Star Wars "Rogue One" chega ao Brasil

"Rogue One: Uma história Star Wars", primeiro filme da saga espacial que acontece fora das trilogias e estreiou nesta quinta-feira (15) no Brasil, mostra o lado sujo e humano de "Star Wars".

 

Essa característica aproxima a produção do público e não serve apenas para chocar ou mostrar que nem tudo são flores e diversão na terra dos cavaleiros de Jedi. Tal humanidade existe para provar que guerras, conflitos e disputas ideológicas podem e devem ser enfrentadas por pessoas como nós, gente como a gente, e não apenas por seres dotados de poderes mágicos.

 

Em um mundo cada vez mais polarizado, "Rogue One" também defende com unhas e dentes a esperança e a luta por um ideal, além do valor do coletivo sobre o individual. A produção até tropeça no seu primeiro terço, com alguns problemas de roteiro inexistentes no sucesso "Episódio VII: O despertar da Força" (2015), mas felizmente o grande final climático compensa.

 

A Força é forte entre esses rebeldes.

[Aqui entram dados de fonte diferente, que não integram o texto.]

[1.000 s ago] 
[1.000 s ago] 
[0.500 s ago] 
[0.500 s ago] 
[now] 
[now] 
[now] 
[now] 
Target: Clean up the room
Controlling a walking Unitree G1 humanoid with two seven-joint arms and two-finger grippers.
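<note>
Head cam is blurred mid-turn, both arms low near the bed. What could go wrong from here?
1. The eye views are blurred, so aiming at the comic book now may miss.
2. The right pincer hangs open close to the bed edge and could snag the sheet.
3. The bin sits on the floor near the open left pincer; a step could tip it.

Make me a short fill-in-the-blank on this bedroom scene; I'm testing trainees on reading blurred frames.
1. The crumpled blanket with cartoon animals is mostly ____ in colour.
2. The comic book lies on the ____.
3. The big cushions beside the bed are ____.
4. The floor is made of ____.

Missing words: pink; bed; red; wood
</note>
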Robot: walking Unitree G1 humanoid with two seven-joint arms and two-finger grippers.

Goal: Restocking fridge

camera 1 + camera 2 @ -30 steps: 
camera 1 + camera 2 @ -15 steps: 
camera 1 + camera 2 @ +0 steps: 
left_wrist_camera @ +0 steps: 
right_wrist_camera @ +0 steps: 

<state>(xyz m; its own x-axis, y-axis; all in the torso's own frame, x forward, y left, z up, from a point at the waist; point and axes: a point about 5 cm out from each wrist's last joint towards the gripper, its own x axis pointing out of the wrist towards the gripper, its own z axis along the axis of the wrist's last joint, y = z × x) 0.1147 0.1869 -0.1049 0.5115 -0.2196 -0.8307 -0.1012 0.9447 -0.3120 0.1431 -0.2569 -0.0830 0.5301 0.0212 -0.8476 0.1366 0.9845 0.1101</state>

No filme dirigido por Gareth Edwards ("Godzilla"), a jovem e perdida Jyn Erso (Felicity Jones) comanda uma tripulação de membros da Aliança Rebelde, desertores, monges e mercenários na missão suicida de roubar todas as informações sobre a maior arma do Império Galático – e, de quebra, dar início aos acontecimentos de "Episódio IV: Uma nova esperança" (1977).